He leans forward in his chair and clicks the mouse. “I did step out of the box,” Harper says, “and think to myself, ‘How in the hell did you just take that pitch? That’s one of the best pitches you’ve ever seen in your whole career.’”

He does not believe this is hyperbole. Padres reliever Robert Suarez, in his estimation, has one of the nastiest changeups in the sport. Harper clicks the mouse to replay the 1-2 pitch again.

“Because I could see it coming,” he says. “I could see it coming in. And I think I was so locked in on the heater that I was just kind of like, ‘All right, that’s going down.’ Right? I mean, it was such a good placement too.”

He replays it again.

“It’s just that moment,” Harper says. “It’s just those moments that I love. I mean, being able to just be so locked in and taking my time through the at-bat. Like, it’s such a good pitch.”

He replays it one more time. It still happens. He takes the changeup for ball two.

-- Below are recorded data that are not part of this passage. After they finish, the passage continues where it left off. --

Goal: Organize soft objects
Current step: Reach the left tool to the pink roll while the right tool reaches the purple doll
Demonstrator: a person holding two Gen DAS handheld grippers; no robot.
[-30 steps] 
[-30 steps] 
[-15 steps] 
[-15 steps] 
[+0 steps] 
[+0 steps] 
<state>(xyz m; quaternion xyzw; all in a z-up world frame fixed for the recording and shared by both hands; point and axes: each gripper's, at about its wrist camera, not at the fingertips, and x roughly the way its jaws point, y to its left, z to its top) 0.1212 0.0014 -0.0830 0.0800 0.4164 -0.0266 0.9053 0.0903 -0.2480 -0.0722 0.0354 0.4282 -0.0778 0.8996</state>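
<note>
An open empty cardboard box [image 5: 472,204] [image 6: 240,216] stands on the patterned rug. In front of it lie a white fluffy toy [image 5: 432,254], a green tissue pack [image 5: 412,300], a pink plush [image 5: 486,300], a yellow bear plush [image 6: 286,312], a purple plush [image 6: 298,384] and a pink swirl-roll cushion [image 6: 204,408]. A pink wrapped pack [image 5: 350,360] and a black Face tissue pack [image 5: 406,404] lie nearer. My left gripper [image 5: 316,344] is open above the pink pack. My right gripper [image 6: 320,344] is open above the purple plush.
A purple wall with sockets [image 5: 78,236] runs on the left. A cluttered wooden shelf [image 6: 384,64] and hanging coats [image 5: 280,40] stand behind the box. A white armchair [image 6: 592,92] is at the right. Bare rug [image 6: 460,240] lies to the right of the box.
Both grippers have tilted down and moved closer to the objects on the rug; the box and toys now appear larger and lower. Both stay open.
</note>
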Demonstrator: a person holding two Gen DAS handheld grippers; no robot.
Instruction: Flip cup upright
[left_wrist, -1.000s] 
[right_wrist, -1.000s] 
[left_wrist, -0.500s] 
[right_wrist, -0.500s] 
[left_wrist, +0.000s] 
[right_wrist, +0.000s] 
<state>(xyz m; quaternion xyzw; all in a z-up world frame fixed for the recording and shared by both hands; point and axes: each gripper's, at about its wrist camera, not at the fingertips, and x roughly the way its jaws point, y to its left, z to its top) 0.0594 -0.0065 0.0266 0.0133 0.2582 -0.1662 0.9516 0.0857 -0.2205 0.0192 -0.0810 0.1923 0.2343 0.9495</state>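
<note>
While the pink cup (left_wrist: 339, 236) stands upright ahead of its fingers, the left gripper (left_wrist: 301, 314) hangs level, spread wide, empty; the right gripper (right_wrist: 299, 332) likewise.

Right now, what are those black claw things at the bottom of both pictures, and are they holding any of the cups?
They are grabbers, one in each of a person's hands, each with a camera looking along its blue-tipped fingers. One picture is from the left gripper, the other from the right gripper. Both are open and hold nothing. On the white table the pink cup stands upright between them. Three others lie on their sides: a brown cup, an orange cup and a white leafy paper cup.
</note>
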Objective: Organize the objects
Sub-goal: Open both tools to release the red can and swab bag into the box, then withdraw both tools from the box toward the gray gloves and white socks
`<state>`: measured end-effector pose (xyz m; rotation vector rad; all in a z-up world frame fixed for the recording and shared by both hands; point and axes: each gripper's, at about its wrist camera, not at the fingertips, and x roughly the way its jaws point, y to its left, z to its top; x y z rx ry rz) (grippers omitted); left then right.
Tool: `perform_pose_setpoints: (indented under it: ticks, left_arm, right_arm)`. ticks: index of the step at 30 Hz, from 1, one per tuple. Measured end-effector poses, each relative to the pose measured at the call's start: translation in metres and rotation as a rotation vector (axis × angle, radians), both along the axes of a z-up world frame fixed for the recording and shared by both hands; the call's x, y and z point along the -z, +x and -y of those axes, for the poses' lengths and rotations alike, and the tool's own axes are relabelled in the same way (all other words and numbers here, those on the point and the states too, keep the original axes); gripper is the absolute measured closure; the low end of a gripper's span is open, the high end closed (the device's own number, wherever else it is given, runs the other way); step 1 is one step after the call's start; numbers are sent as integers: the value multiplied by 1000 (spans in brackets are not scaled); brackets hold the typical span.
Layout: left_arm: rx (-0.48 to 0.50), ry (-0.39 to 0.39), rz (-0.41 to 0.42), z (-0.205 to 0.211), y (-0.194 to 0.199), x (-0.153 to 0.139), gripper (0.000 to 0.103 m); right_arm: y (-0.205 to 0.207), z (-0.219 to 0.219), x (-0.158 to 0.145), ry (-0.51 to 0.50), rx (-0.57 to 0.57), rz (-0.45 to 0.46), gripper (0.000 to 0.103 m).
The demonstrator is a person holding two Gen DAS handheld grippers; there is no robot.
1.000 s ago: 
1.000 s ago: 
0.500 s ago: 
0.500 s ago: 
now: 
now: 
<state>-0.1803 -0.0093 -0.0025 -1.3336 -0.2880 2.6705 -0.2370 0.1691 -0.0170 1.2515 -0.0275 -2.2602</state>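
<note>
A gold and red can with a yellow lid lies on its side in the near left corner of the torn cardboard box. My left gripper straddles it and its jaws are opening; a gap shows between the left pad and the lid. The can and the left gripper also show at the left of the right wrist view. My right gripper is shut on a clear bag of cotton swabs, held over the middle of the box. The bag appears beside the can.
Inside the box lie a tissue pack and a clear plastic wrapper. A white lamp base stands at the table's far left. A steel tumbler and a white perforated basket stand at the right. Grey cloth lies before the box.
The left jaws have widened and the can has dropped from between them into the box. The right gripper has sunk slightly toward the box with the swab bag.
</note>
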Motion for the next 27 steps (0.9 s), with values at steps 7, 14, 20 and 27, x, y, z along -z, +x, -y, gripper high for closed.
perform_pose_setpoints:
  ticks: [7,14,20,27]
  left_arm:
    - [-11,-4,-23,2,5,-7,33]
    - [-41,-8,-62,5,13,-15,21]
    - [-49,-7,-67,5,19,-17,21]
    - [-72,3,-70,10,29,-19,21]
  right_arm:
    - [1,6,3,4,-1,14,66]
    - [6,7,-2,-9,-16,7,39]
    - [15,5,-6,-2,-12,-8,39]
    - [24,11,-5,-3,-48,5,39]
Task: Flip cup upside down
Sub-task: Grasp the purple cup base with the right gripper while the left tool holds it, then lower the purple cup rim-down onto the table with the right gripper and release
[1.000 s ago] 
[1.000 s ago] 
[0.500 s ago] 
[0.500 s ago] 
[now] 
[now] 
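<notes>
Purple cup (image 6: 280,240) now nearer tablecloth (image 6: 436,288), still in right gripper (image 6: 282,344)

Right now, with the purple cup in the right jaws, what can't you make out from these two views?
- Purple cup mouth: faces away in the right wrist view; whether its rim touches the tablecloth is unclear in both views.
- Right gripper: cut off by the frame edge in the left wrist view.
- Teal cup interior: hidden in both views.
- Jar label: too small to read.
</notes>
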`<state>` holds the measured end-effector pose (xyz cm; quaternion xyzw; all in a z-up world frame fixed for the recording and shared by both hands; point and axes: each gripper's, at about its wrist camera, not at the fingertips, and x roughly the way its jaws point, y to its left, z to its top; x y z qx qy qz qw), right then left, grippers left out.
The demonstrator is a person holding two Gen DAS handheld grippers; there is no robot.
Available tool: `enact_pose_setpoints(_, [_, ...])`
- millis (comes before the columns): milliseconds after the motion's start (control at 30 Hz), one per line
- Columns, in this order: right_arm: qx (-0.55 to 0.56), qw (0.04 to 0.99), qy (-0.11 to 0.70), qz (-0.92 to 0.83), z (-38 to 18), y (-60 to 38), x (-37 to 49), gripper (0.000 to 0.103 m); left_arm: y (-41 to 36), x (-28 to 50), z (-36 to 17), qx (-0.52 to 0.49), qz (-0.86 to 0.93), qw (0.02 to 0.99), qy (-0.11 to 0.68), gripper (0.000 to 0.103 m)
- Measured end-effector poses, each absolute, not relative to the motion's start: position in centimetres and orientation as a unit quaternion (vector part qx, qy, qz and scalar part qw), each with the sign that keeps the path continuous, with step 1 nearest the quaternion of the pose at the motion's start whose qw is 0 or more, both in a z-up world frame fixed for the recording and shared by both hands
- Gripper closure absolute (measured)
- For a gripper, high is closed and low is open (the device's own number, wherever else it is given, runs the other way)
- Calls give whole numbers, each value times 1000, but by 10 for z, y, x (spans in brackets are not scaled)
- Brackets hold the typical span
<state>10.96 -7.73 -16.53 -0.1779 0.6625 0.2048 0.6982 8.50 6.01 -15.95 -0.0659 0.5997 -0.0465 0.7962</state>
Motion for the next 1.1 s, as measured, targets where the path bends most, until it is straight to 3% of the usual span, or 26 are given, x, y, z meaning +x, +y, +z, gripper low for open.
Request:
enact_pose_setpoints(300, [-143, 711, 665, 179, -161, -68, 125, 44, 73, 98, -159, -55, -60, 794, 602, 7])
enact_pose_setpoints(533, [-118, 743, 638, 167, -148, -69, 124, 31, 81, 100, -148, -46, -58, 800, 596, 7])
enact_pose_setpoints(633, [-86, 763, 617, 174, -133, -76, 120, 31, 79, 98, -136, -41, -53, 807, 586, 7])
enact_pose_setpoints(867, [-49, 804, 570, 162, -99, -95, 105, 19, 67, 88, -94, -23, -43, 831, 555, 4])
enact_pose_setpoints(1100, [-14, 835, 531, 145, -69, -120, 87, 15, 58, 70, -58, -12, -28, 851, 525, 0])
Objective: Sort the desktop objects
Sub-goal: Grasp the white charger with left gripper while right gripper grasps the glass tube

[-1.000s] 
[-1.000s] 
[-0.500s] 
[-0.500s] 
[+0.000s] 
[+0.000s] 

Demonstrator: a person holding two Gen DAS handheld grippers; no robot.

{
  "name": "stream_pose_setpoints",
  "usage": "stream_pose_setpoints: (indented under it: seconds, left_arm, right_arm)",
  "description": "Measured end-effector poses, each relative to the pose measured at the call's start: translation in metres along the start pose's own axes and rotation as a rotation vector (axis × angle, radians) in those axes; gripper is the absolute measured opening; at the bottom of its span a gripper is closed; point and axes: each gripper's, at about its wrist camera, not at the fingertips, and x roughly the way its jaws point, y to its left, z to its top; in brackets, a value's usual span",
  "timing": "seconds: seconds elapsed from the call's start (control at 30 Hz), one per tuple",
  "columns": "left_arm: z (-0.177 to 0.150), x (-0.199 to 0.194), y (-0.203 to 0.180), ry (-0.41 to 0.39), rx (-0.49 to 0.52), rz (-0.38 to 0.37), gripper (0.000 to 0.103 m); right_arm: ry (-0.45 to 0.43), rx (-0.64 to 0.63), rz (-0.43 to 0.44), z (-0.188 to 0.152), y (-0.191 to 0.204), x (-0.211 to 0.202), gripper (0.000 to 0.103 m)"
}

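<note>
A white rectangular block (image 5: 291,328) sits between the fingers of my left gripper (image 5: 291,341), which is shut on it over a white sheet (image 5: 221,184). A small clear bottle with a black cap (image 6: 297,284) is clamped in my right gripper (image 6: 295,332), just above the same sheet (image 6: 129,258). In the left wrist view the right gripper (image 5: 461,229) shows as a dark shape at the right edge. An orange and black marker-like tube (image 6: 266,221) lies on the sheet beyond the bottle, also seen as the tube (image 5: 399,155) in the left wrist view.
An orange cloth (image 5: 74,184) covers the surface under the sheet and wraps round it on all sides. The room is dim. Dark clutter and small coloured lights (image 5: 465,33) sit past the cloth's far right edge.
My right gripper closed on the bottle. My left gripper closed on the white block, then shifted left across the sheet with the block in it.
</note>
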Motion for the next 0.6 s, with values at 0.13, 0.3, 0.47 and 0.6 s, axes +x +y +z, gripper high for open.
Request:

During a 45-minute video room session with The Athletic this spring, Harper relived the most important at-bat of his career — sharing the little things that popped into his mind before he stepped to the plate, what he thought during the one-on-one duel with Suarez, and the bedlam that followed.

It was the only at-bat from the postseason he rewatched over the winter.

“I wanted to enjoy it from a fan’s perspective, I guess you could say,” Harper says. “I really wanted to watch the changeup because the feeling that I had when I took that pitch …”

He stopped himself. The story of this at-bat that will live forever must be told in the proper sequence.

“We’ll get into that,” Harper says.

Bryce Harper rewatches his NLCS Game 5 at-bat against Robert Suarez. (Courtesy of the Philadelphia Phillies)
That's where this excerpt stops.